Nor does electronic monitoring implicate any identifiable common law right to privacy and thus a fortiori does not establish a liberty interest under Paul. The common law tort of intrusion upon seclusion requires that a plaintiff show an intentional intrusion into the solitude or seclusion of another or his private affairs or concerns that is highly offensive to a reasonable person. Restatement (Second) Torts § 652B (1977). Here, similar to the Fourth Amendment analysis, electronic monitoring would not trigger liability since it only provides information that is readily gleaned by the public eye. See id. cmt. c (“[T]here is no liability … for observing [the plaintiff] or even taking his photograph while he is walking on the public highway, since he is not then in seclusion, and his appearance is public and open to the public eye.”).

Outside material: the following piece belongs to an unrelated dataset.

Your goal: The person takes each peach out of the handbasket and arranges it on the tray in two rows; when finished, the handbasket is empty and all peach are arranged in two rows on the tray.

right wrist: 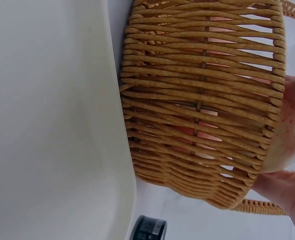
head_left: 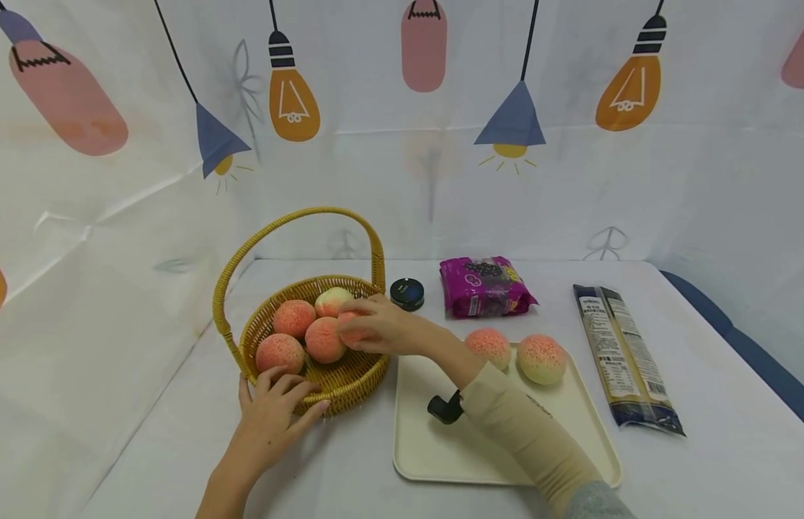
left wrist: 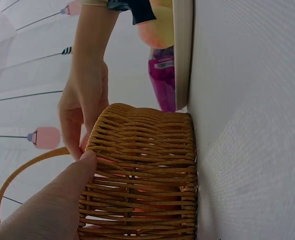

Defendant was taken in, but not arrested, for indecent liberties with a child, and he consented to his car being towed to the police station. After they were there, he was asked for consent to search the car, but he did not want the officers to let his wife know what was in it. The officer assured the defendant he would not tell the wife, so the defendant consented. The consent was valid. Commonwealth v. Wallace, 70 Mass. App. Ct. 757 (2007).*

Police had reasonable suspicion based on defendant’s description, proximity to a robbery call, and then flight when he saw the police. The search of his duffle bag at the time of detention was waived. People v. Quinones, 2007 NY Slip Op 9431, 45 A.D.3d 874, 847 N.Y.S.2d 145 (2d Dept. 2007):

The police had a founded suspicion that criminal activity was afoot when they observed the defendant, who matched the general description of a robbery suspect in a radio call, in the stairwell of the building where the reported robbery occurred …. The defendant’s attempted flight, combined with the temporal proximity between the reported robbery and the officers’ arrival on the scene, gave the police reasonable suspicion to detain the defendant. …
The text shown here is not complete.